Interventions in landscapes of emergency

Natural disasters, environmental catastrophes, conflict and social upheaval seem to be becoming permanent conditions. The role of design and planning becomes all the more challenging in such sensitive contexts.

Gabriella Trovato, assistant professor of landscape architecture at the American University of Beirut, and SueAnne Ware, head of the School of Architecture and Built Environment at the University of Newcastle, Australia, shared their experiences working as landscape architects in disaster situations. The chair of TU Delft landscape architecture invited them to speak on April 19 at the architecture faculty as part of the ‘How Do You Landscape?’ series of lectures, films and events.

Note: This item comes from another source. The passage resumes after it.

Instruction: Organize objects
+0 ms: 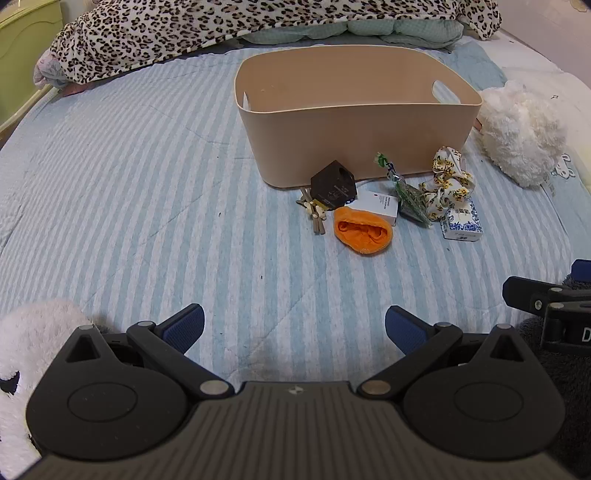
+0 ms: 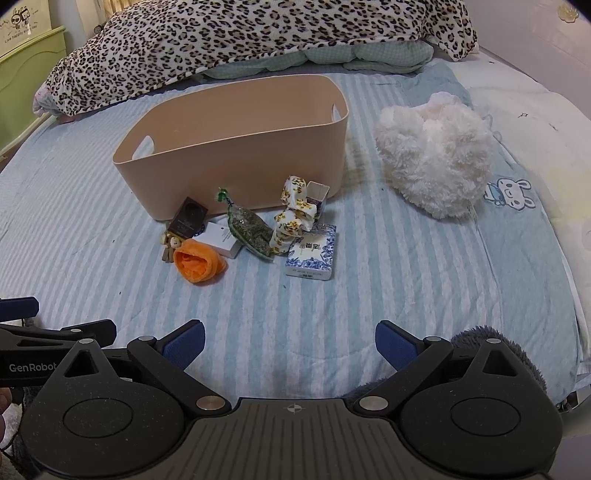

Trovato presented a demanding landscape design process addressing the needs of displaced Syrian refugees in Lebanon. They live in fragmented informal settlements as precarious communities in poor areas. “They are an example of marginalisation in already marginalised areas,” she said. “They are isolated and not allowed to form a sense of place.” With her students, she ran an operative workshop at a settlement in the Bekaa valley to come up with a low budget, fast track process to cater to some of the community’s public space needs.

“We wanted to do something for them, in a participatory process and re-examine our own role as landscape architects,” she said. A children’s playground, a new path and a water garden were the short lived results. Trovato’s team was shocked when the settlement land owner trashed their work and claimed the materials to maintain control over the migrants. “But we empowered them to control their public space and sowed a sense of community in the settlement,” she said. Trovato believes working with groups of settlements would be more resilient in future.

Ware presented two memorial projects for catastrophic events where trauma and raw emotions were still present in the communities. The SIEV X memorial (suspect illegal entry vehicle 10) at Weston Park, Canberra, marked the sinking of a fishing boat full of refugees trying to reach Australia in October 2001 resulting in 353 deaths, mostly women and children. The winning concept of a student competition, its decorated poles represent the lives lost. Only given permission to erect for one day and then later six weeks, Ware described the struggle to get recognition for the plight of refugees and a permanent permit on the politically charged site near the seat of government.

Her design to commemorate the victims of the devastating Black Saturday bush fires of February 7, 2009, in Victoria, Australia, which claimed 173 lives, was a delicate negotiation in a changing context as the community dealt with its loss. “We began just talking to people, listening to them fight and cry,” she said. “And we urged the authorities to relax their rules, allowing people to place their own markers, flowers and plaques.”